More worryingly, members of the community seem to be prepared to provide sanctuary to mass murderers in the name of Islamic brotherhood, even if they don't approve of their actions. As Jakarta-based consultant James Van Zorge said this week: "Dangerous characters inside Jemaah Islamiah are treated with kid gloves, often with light jail sentences, and therefore given more opportunities to commit inhumane acts.
"At the same time, foreign nationals caught in minor violations of drug trafficking are left to rot in prison for the rest of their lives. Is vice a more heinous crime than cold-blooded murder?"
One of the most salient points about terrorists is perhaps the most obvious one, but one that is all too often ignored. Terrorist acts are conceived and executed to be brutal, shocking and inexplicable — in a word, terrifying — to convey an impression of a capability far greater than the actual power or support base of the organisation that undertakes them.
People are much more frightened by death that is sudden and violent than a demise that is more run-of-the-mill and less bloody. A tourist or visiting business person in Bali or Jakarta is still far more likely to meet misfortune through illness, a traffic accident or ordinary crime than to be caught up in a terrorist attack.
Yet given modern technology and relatively easy access to materials that can make bombs, it only requires 10 or so fanatics with a total lack of respect for human life and a preparedness to die to put together attacks such as those that occurred last week.
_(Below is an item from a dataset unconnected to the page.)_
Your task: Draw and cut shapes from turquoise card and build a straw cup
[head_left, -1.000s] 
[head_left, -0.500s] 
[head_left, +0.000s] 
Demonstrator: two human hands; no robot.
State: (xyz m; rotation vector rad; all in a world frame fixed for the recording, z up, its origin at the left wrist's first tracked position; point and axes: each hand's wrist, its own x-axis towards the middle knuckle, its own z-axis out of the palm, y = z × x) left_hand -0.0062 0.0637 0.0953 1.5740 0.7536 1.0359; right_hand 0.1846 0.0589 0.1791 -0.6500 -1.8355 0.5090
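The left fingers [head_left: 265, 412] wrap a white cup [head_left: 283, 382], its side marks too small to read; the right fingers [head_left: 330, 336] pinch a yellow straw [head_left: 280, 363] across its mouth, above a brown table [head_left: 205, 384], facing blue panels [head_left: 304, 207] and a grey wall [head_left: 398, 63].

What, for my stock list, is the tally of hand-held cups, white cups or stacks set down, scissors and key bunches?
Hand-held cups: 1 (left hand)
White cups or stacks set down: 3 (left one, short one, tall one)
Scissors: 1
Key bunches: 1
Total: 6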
For Indonesia and its President, Susilo Bambang Yudhoyono, the bombings could not have happened at a more heartbreaking moment.
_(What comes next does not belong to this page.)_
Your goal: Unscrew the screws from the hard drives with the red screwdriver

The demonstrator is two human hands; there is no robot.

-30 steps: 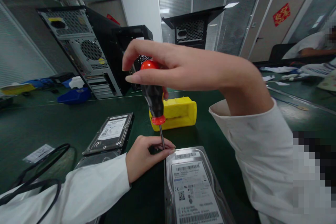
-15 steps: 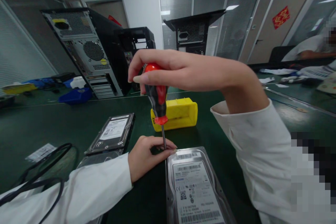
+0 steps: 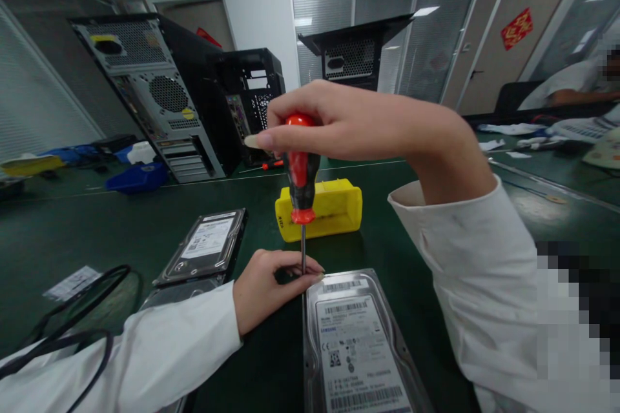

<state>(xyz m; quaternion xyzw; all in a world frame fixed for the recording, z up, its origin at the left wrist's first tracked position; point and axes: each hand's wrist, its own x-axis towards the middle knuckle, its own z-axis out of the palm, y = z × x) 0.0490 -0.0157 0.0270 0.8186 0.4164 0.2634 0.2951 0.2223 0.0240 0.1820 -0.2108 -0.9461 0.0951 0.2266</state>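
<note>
My right hand point(image 3: 329, 119) is wrapped round the red and black handle of a screwdriver point(image 3: 303, 187), whose shaft points straight down. The shaft's lower end reaches my left hand point(image 3: 271, 290), beside the upper left corner of a silver hard drive point(image 3: 356, 342). Thumb and fingers of my left hand come together at that corner, near the shaft; whatever lies between them is too small to make out. The screwdriver's tip is hidden.
A yellow bin point(image 3: 334, 210) lies behind the screwdriver. More hard drives point(image 3: 208, 242) and black cables point(image 3: 82, 300) are at the left. Computer cases point(image 3: 194, 90) stand at the back. A person point(image 3: 571, 87) sits far right.
The screwdriver's handle has swung slightly right and now stands more upright. My right hand's fingers have shifted round it. My left hand keeps its place at the drive's corner.
</note>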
Basking in international praise for peaceful elections held eight days earlier, the country was being lauded for its efforts to combat Islamic extremism and the fact there had not been an attack in four years.
Indonesia's efforts to unify its often fractious ethnic groups and to make headway against the pernicious problem of corruption have also been acclaimed of late.
Its economy, for so long a basket case, has been the best performing in the region, shrugging off the global economic crisis to be on track to record growth of about 4 per cent this year.
Tourism was booming in Bali, which had just been voted the "world's best island" by the upmarket Travel + Leisure magazine.
IF THE presidential election proved anything, it was that Islamic groups held much less sway over the masses than at previous polls.
Now Indonesia runs the risk of the newfound confidence in its future being reversed as investment dries up and tourists stay away.
In this context, it is perhaps understandable that Yudhoyono, relishing the opportunity to continue the steady reforms in his newly won second term, lost his cool and launched an astonishing rant hours after the attacks that all but blamed his political rivals for the hotel bombings, accusing them of being "draculas and angels of death" intent on "destroying the peace and security of the nation".
In the days since Yudhoyono's address to the nation, police investigations have shown those accusations to be as implausible as they originally seemed.
And it may also be that the intent of the terrorists to sow fear has not had the impact that they intended.
Jakartans have defiantly continued about their business, visiting the malls that are so often mentioned as targets.
Bookings at hotels have not been hit as hard as might be expected under the circumstances.
According to the chairman of the Bali Tourism Board, Ngurah Wijaya, the cancellation rates on the tourist island where two previous attacks have occurred have been "less than 1 per cent" over the past week.
"There will be some effect from the bombings, but we believe there will be other ways to make sure there is a minimal cost," said Wijaya. "Governor Made Pastika has called on all Bali citizens to be vigilant on security.
"We know we are still the best island in the world."
Such optimism may be well placed. Unless, that is, another terrorist attack soon follows.
Tom Allard is Indonesia correspondent.